«Сам Маркс был марксистом далеко не всегда»

Большое интервью с Борисом Кагарлицким. 
Часть 1.

Кризисные моменты истории всегда порождают запрос на книги, объясняющие устройство современного мира — неслучайно «великая рецессия», начавшаяся в 2008 году, оживила интерес к марксизму. С тех пор корпус текстов, восходящих к работам Маркса и Энгельса, пополнился сотнями томов, а дискуссия об их наследии продолжает набирать обороты. Борис Кагарлицкий, специалист в области политической теории и социальной истории, занимается марксизмом уже едва ли не полвека: по просьбе «Горького» Николай Проценко обсудил с ним, в какой последовательности лучше всего изучать книги, составляющие марксистский канон, кто из современных последователей Маркса и Энгельса заслуживает первоочередного внимания и почему понять устройство современного мира проще тому, кто не замыкается в рамках одной лишь марксистской теории. Это первая часть большого интервью; беседа была записана в январе текущего года.


Все мы начиная с 24 февраля 2022 года оказались перед лицом наступающего варварства, насилия и лжи. В этой ситуации чрезвычайно важно сохранить хотя бы остатки культуры и поддержать ценности гуманизма — в том числе ради будущего России. Поэтому редакция «Горького» продолжит говорить о книгах, напоминая нашим читателям, что в мире остается место мысли и вымыслу.



Энгельс для юношества


— Я хотел бы предложить вам поговорить о книгах, которые объясняют мир. Для меня в свое время это был очень важный момент, поскольку поиск некой точки сборки в разрозненных знаниях об экономике, политике и культуре полтора десятилетия назад привел меня к переводу «Мир-системы» Иммануила Валлерстайна, о котором я впервые узнал из вашей книги «Марксизм: не рекомендовано для обучения». Конечно, с тех пор я значительно расширил личный список таких книг, но исходный мотив в моем круге чтения остается неизменным — объяснение мира.

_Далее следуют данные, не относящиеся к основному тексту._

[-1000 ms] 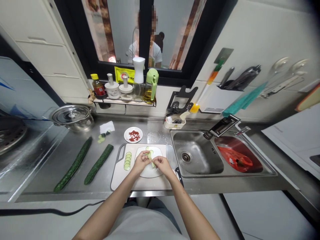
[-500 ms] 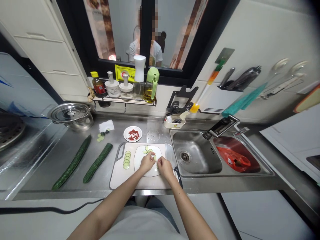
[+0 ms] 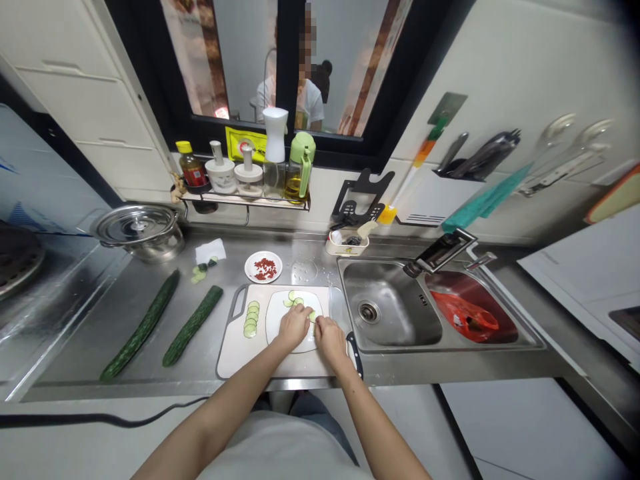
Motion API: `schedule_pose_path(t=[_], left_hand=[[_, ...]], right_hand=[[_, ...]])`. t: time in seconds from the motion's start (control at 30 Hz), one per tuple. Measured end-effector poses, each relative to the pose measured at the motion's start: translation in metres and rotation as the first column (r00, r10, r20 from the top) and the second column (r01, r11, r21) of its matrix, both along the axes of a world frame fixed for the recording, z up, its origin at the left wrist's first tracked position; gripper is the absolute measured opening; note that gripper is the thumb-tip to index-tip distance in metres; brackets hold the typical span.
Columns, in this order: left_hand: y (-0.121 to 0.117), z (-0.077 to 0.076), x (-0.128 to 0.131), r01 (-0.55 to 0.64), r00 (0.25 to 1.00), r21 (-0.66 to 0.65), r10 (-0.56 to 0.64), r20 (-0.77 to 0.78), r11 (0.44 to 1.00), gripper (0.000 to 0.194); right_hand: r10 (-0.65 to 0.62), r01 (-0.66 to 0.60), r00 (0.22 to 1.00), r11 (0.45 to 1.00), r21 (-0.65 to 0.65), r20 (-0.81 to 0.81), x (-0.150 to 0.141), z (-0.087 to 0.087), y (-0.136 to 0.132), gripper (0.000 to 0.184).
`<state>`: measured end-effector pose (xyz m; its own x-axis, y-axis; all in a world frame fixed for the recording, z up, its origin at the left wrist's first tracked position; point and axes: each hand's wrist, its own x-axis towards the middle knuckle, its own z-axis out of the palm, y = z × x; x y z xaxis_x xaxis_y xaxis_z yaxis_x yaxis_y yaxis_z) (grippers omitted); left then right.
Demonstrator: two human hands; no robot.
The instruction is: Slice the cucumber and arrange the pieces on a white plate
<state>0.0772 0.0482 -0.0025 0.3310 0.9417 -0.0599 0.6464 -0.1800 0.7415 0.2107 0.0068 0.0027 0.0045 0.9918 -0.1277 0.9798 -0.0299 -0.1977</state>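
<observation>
Both of my hands are low over a white square plate (image 3: 277, 337) lying on a pale cutting board (image 3: 235, 357). Between my fingertips is a thin cucumber slice (image 3: 313, 316) near the plate's right side. My left hand (image 3: 295, 327) is closed, its fingertips at the slice. My right hand (image 3: 329, 340) is also closed, pinching at the slice's near edge. Several pale green slices (image 3: 292, 299) lie overlapping at the plate's far side. On the board's left a row of cucumber slices (image 3: 251, 320) overlaps. A black-handled knife (image 3: 355, 355) rests at the board's right edge.
Two whole cucumbers (image 3: 193, 327) lie on the steel counter to the left. Behind the board sits a small plate of red berries (image 3: 264, 267). A double sink (image 3: 393, 307) is at the right, a lidded pot (image 3: 145, 233) at the back left.
My left hand's fingers have come down and closed over the plate by the slice. My right hand has stayed near it, lower and flatter. The view has shifted slightly.
</observation>
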Motion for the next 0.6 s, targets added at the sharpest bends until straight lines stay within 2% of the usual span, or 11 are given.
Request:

Поэтому было бы интересно узнать, какие книги сыграли в вашей жизни похожую роль.

— Думаю, было бы неправильным говорить о какой-то книге или даже нескольких книгах, поскольку роль играло скорее чтение как таковое. Мне, конечно, очень повезло с родителями: мой отец, Юлий Иосифович Кагарлицкий, был переводчиком и известным специалистом по истории культуры, между прочим, неплохо знавшим и историю в целом, и общественные науки. Поэтому он сразу давал мне читать какие-то значимые и интересные вещи.

Если говорить о конкретных книгах, то всем молодым людям я обычно рекомендую «Происхождение семьи, частной собственности и государства» Энгельса. Это не просто историко-антропологическая книжка, но еще и прекрасно выстроенный нарратив, как сейчас модно говорить, повествование о том, как человечество формировало свои самые ранние институты. Написана она, кстати, с чувством юмора и живым языком. Наверное, именно она была для меня самой важной первой книгой, и с нее надо начинать знакомство даже не с марксизмом, но с историей и антропологией вообще — просто по причине сочетания легкой формы с глубоким содержанием.

Кстати, когда сегодня говорят, что Энгельс устарел — он ведь действительно пользовался материалами антропологии XIX века, — это не совсем верно. Если взглянуть на работы современных антропологов, то у них все равно можно найти ссылки на Энгельса, даже не обязательно у левых авторов. Они признают, что современная наука рассматривает многие проблемы иначе, но в целом трактовка и концептуальное видение социальных процессов, предложенные Энгельсом, вполне подтверждаются и современными исследованиями.

— Можно вспомнить книгу Рэндалла Коллинза «Четыре социологических традиции», где в главе о марксизме больше внимания уделяется не Марксу, а Энгельсу, которого Коллинз считает более социологичным, и этой его работе.

— Да, потому что это действительно абсолютно фундаментальная вещь — не случайно к ней косвенно отсылает даже Макс Вебер. Он почти никогда не ссылался прямо ни на Маркса, ни на Энгельса. Мне кажется, это связано с некими академическими и политическими обстоятельствами, потому что косвенных отсылок у него очень много — например, когда речь заходит о «социалистических историках» и так далее. Правда, я не знаю всех текстов Вебера, он далеко не полностью переведен на русский, но так или иначе видно, что Энгельс на него повлиял.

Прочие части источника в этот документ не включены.